## Work required
Write each line again exactly as it is, from the opening line of the records below through the one containing "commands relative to", and add nothing.

Dataset entries
----

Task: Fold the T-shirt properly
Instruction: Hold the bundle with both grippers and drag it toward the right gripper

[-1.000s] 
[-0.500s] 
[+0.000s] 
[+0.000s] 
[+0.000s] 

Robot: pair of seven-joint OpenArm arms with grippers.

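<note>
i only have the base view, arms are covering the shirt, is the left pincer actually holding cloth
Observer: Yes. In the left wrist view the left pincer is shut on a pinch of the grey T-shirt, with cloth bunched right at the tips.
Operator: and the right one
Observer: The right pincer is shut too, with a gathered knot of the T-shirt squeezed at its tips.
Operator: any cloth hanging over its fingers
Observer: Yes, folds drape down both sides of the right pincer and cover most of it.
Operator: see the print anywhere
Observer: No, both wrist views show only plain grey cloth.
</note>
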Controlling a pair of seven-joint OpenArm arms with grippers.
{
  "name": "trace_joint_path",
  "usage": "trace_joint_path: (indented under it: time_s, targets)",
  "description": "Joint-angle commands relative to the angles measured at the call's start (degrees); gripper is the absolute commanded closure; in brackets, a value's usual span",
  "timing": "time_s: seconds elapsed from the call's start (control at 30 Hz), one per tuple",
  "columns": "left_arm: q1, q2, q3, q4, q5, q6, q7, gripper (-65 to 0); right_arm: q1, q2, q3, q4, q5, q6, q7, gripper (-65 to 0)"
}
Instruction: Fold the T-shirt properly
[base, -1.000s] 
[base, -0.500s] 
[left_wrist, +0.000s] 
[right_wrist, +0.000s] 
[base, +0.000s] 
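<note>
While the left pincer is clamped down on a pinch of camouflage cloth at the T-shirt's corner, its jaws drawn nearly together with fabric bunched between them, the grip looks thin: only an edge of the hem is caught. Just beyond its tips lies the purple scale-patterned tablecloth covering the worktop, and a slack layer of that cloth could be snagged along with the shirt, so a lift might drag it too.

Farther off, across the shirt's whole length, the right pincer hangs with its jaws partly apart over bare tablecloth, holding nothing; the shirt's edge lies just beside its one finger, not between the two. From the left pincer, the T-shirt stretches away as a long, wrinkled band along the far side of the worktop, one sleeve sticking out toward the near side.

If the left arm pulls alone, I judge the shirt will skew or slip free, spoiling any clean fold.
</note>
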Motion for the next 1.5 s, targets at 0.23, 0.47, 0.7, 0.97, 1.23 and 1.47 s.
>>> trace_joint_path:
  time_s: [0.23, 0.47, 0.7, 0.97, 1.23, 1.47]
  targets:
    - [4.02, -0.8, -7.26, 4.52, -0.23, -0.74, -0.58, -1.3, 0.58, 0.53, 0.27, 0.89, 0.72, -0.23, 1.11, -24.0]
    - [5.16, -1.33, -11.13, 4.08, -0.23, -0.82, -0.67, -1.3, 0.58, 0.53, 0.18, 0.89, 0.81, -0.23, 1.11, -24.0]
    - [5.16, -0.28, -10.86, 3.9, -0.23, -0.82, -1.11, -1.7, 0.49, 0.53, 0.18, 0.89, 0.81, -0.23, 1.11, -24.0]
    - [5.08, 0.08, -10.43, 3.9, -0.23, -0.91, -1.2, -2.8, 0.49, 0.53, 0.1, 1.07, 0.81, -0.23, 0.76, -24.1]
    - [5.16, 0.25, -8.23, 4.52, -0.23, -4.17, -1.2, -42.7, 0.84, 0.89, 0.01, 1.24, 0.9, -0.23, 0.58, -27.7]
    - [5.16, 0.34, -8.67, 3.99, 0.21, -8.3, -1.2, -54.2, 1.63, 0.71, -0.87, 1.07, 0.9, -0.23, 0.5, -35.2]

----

## Exercise result
Task: Fold the T-shirt properly
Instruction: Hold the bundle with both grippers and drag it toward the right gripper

[-1.000s] 
[-0.500s] 
[+0.000s] 
[+0.000s] 
[+0.000s] 

Robot: pair of seven-joint OpenArm arms with grippers.

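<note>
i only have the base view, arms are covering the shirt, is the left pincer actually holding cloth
Observer: Yes. In the left wrist view the left pincer is shut on a pinch of the grey T-shirt, with cloth bunched right at the tips.
Operator: and the right one
Observer: The right pincer is shut too, with a gathered knot of the T-shirt squeezed at its tips.
Operator: any cloth hanging over its fingers
Observer: Yes, folds drape down both sides of the right pincer and cover most of it.
Operator: see the print anywhere
Observer: No, both wrist views show only plain grey cloth.
</note>
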Controlling a pair of seven-joint OpenArm arms with grippers.
{
  "name": "trace_joint_path",
  "usage": "trace_joint_path: (indented under it: time_s, targets)",
  "description": "Joint-angle commands relative to the angles measured at the call's start (degrees); gripper is the absolute commanded closure; in brackets, a value's usual span",

This brings the exercise to completion.